Con un chasquido de dedos, el fuego salió disparado hacia los tres hombres que estaban en las esquinas. Sus gritos sonaron en toda la sala mientras sus huesos brillaban a través de los resplandecientes tonos naranjas y rojos.

En lugar de ahogar sus gritos de agonía, la niña de siete años sonrió a su costa, sabiendo que esperaban que fuera obediente.

Pero deberían haber sabido que nadie puede domar una llama.

Empezó a reírse, observando con los ojos muy abiertos cómo los restos de sus huesos recubiertos de carne se desmoronaban en el suelo en montones de cenizas. Sydney no sabía por qué había empezado a reírse, pero había algo en el hecho de herir a los que te hacían daño que era tan satisfactorio y... emocionante.

Las puertas de la pequeña habitación se abrieron de golpe y una avalancha de soldados se precipitaron al interior, sorprendidos de encontrar a la niña sentada en la silla con las piernas cruzadas y las manos inertes a los lados. Se había cansado.

El Dr. Brenner se abrió paso entre la multitud, sacudiendo la cabeza con decepción ante sus párpados entreabiertos. Él sabía que, al igual que los otros niños, estallaría y forzaría su ira sobre las pobres almas que estaban cerca de ella.
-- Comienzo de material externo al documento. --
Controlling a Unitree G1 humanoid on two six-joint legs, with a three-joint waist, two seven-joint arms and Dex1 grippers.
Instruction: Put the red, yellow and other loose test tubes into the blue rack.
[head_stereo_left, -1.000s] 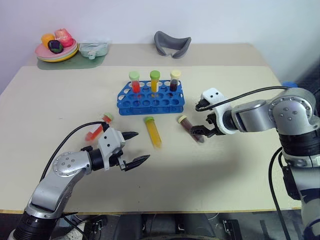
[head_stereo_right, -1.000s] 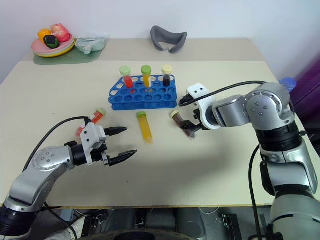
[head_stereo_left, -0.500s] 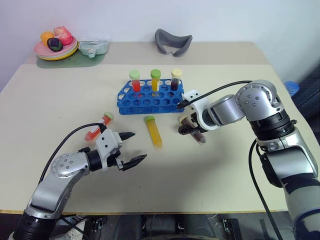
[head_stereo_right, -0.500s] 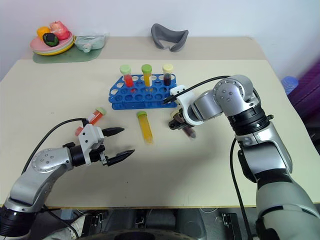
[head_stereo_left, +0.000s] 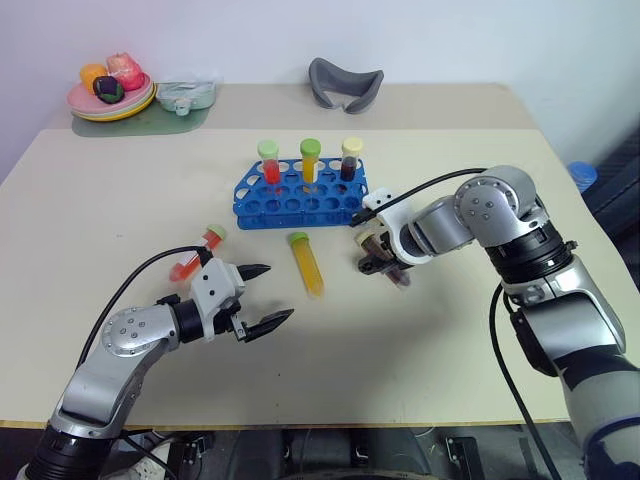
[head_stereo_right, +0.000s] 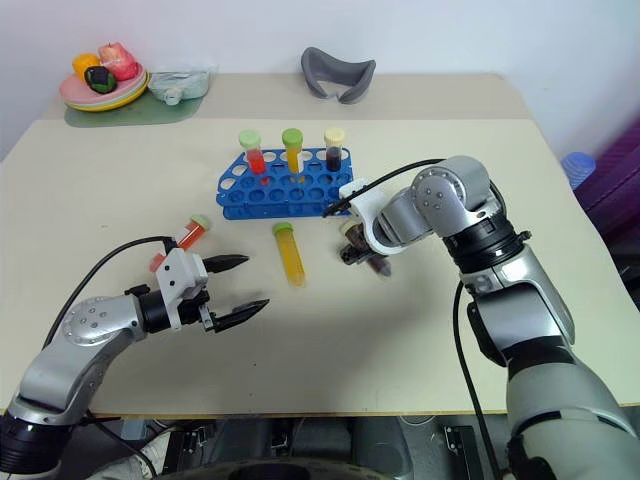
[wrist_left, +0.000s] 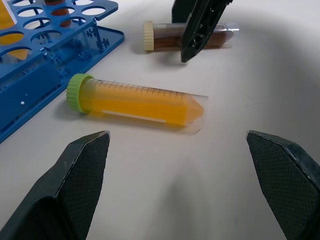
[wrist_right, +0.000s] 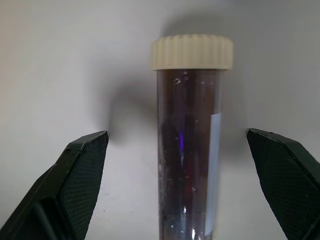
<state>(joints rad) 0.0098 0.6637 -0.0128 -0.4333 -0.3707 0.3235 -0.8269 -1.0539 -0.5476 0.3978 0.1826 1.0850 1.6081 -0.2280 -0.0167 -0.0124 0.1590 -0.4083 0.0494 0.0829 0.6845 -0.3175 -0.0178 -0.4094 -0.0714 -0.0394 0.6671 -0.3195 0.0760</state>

Pero se alegró de que fueran los inútiles escoltas que sólo desempeñaban un pequeño papel en su laboratorio.

Miró por encima de su hombro hacia los demás y asintió con la cabeza, observando cómo tres hombres la agarraban por los brazos y la levantaban, arrastrándola tras ellos ya que no podía mantenerse en pie por sí misma.

Parpadeando lentamente, sus ojos volvieron a encontrarse con los del hombre que había intentado salvar, pero su cuerpo colapsó en el suelo cuando múltiples disparos resonaron en la habitación. Intentó zafarse de los brazos de los soldados, pero estaba demasiado débil y acabó haciéndose daño cuando tiraron de ella con brusquedad.

Lloró, con la cabeza colgando hacia atrás mientras gritaba al hombre que estaba en el pasillo, frente a la habitación de donde la habían sacado.

—¡PAPÁ! ¡LO SIENTO! ¡NO ME METAS EN LA CAJA! ¡LO SIENTO!

Él la ignoró, quedándose quieto mientras ella doblaba la esquina y se encontraba cara a cara con una caja metálica de tamaño medio al final. Si alguien se tropezara con ella, pensaría que contenía dinero o lo que fuera que las cajas fuertes suelen contener. Pero ésta sólo contenía gente pequeña, como Sydney, que fue metida a la fuerza en ella.

La puerta metálica que había detrás de ella se cerró y ella la golpeó, con las rodillas y los nudillos sangrando por el impacto. Pero nadie pudo oírla, ni siquiera la niña que pasó por el pasillo, que giró la cabeza para mirar con curiosidad la extraña caja.

Once no tenía ni idea de lo que ocurrió después de que su hermana fuera conducida fuera de la habitación del arcoíris, pero se preocupó cuando escuchó los gritos de la niña mientras ella misma era escoltada para llevarla a las pruebas.

Pero cuando los dos soldados que estaban a cada lado la empujaron por la espalda, agachó la cabeza y se marchó dejando atrás la caja, con las manos jugueteando con el brazalete que llevaba en la mano derecha, uno similar que rodeaba la mano de la niña que golpeaba la puerta de la caja.